[Directions for this task]
From the data below, copy exactly the lines that lie between the one holding "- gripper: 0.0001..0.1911" and the one holding "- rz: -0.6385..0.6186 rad", including both, and nothing more.

[Data supplied]
◆ ◆ ◆ ◆

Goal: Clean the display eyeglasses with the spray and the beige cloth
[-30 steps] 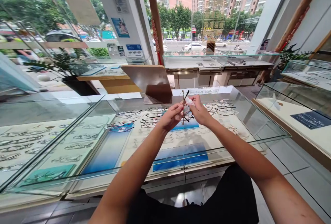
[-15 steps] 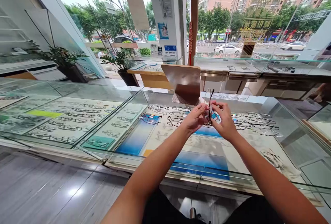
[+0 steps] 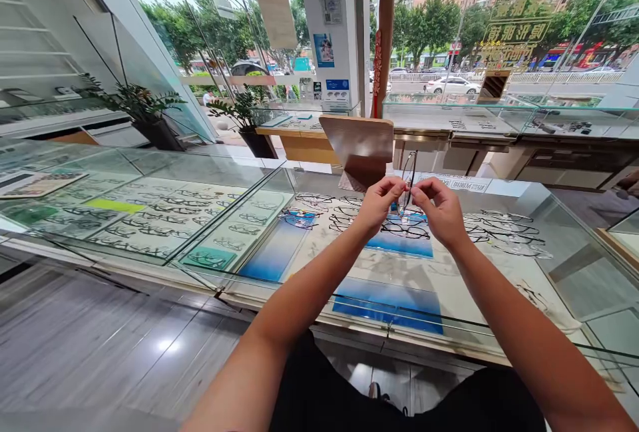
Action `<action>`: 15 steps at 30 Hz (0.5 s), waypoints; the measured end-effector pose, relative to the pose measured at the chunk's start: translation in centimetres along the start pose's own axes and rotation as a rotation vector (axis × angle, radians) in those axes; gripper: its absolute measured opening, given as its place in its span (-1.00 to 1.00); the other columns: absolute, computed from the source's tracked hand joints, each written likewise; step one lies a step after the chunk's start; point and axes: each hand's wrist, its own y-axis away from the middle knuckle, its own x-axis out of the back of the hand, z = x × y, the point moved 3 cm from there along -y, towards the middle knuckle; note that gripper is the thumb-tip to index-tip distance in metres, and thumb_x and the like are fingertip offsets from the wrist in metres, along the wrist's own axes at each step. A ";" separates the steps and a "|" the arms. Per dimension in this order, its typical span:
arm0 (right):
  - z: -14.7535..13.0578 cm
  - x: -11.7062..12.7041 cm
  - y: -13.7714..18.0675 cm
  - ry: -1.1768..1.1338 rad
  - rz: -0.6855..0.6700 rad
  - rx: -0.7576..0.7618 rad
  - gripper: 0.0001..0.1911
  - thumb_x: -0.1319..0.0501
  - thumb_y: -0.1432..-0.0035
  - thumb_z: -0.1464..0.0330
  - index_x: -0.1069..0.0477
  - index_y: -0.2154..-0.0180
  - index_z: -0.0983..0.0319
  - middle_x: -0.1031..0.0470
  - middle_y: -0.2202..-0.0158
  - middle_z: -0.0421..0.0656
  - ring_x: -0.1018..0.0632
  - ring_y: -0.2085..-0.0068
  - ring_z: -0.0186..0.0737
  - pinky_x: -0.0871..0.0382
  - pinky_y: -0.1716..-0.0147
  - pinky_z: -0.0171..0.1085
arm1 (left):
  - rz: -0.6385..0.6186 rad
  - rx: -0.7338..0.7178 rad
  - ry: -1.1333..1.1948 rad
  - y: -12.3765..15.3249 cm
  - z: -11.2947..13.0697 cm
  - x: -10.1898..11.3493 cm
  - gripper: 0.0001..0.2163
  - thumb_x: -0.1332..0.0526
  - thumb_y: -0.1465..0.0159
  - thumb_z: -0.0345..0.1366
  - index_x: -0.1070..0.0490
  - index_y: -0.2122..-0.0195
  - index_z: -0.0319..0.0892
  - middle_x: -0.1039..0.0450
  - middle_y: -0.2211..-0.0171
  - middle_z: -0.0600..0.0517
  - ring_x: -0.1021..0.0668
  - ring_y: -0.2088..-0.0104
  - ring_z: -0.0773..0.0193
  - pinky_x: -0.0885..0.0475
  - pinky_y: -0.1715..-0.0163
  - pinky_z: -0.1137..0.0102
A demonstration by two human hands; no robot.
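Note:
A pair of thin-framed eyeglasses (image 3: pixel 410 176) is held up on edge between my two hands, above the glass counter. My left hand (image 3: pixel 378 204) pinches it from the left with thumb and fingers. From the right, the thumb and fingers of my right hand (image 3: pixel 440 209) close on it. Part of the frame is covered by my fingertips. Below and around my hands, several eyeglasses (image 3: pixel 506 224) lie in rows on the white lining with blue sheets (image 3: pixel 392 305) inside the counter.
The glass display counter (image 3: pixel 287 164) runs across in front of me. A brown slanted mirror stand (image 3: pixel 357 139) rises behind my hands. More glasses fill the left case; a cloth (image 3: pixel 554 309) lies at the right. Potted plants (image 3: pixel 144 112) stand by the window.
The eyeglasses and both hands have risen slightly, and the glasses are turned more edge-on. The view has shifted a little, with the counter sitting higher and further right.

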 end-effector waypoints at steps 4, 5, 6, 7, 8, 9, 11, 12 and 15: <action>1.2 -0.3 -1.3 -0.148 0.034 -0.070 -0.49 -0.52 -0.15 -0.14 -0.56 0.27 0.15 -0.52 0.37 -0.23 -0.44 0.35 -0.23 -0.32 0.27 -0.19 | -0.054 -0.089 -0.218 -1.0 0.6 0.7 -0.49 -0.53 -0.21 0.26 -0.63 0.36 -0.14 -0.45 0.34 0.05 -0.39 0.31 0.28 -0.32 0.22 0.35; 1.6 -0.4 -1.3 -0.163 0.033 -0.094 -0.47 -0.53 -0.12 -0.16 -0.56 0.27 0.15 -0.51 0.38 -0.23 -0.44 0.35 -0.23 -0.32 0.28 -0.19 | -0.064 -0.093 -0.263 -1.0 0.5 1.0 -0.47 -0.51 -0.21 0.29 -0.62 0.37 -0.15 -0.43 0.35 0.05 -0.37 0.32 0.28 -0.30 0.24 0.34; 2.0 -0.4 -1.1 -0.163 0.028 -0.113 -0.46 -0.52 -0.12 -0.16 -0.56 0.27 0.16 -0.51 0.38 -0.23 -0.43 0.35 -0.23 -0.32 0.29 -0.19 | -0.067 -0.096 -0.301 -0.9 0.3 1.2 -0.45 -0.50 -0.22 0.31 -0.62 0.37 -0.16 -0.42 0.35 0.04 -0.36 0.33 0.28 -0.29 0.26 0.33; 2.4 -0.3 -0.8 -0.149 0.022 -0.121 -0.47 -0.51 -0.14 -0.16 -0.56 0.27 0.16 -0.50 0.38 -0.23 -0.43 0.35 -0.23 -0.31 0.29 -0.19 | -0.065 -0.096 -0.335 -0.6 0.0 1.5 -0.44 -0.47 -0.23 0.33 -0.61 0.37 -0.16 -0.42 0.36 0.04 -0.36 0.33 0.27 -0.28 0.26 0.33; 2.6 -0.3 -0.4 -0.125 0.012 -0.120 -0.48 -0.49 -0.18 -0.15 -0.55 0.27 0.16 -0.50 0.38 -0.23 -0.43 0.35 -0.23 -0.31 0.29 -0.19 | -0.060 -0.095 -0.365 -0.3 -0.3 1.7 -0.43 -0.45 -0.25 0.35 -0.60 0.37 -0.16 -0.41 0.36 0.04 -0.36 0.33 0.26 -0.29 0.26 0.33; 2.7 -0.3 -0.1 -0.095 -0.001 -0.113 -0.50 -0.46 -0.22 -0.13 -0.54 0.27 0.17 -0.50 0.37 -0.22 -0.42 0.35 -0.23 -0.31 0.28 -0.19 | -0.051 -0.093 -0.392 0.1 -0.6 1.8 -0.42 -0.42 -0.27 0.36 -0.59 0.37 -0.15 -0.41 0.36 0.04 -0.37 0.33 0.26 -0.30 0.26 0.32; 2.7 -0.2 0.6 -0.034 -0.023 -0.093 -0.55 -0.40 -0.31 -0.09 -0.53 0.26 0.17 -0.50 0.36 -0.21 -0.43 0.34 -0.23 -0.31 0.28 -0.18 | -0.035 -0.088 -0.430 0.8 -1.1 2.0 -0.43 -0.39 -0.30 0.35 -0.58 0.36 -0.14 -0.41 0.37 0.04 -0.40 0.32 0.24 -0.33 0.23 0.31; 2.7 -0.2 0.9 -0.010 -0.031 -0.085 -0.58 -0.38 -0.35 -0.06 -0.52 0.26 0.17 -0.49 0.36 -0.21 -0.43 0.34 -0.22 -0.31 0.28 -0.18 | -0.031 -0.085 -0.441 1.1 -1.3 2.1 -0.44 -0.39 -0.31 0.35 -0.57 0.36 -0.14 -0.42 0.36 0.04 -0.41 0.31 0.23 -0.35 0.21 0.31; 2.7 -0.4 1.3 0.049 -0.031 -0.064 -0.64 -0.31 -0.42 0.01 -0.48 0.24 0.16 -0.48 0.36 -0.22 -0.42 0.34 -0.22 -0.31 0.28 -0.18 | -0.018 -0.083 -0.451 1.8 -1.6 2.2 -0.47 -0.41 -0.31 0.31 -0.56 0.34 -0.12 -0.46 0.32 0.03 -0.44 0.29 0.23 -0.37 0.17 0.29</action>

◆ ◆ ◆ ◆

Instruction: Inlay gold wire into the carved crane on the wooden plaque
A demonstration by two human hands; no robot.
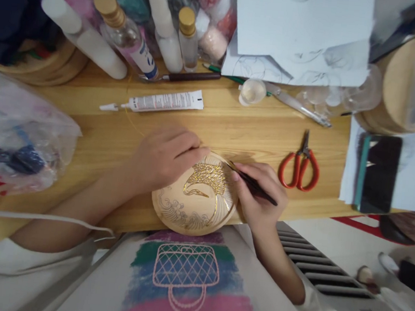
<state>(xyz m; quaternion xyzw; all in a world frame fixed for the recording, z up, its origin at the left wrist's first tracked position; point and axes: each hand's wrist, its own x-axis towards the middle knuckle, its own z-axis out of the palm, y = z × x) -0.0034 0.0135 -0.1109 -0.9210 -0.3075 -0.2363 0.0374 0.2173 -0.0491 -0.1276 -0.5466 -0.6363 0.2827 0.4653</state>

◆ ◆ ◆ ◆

[Output for this task]
  - gripper: 0.0001..0.1911
  - thumb_x: -0.1319..0.0501
  - thumb_y: -0.1432..-0.0035
  - thumb_z: -0.1464..0.0330
  - index_x: -0.1069..0.0477
  - index_y: -0.2154..-0.0180
  - index_z: -0.0983..0.0319
  - middle_x: -0.1031..0.0470
  - middle_y: -0.2202..-0.0158
  - middle_z: -0.0421..0.0656
  - ring_x: -0.1018..0.0632
  - ring_y: -0.2085..-0.0068
  - ring_z: -0.0186..0.0737
  - pinky_x: -0.0871..0.0382
  - pinky_y: -0.1716..-0.0147
  - pinky_z: -0.0171..0.1085
arm1 (left):
  - rz: -0.6385..0.6186 rad

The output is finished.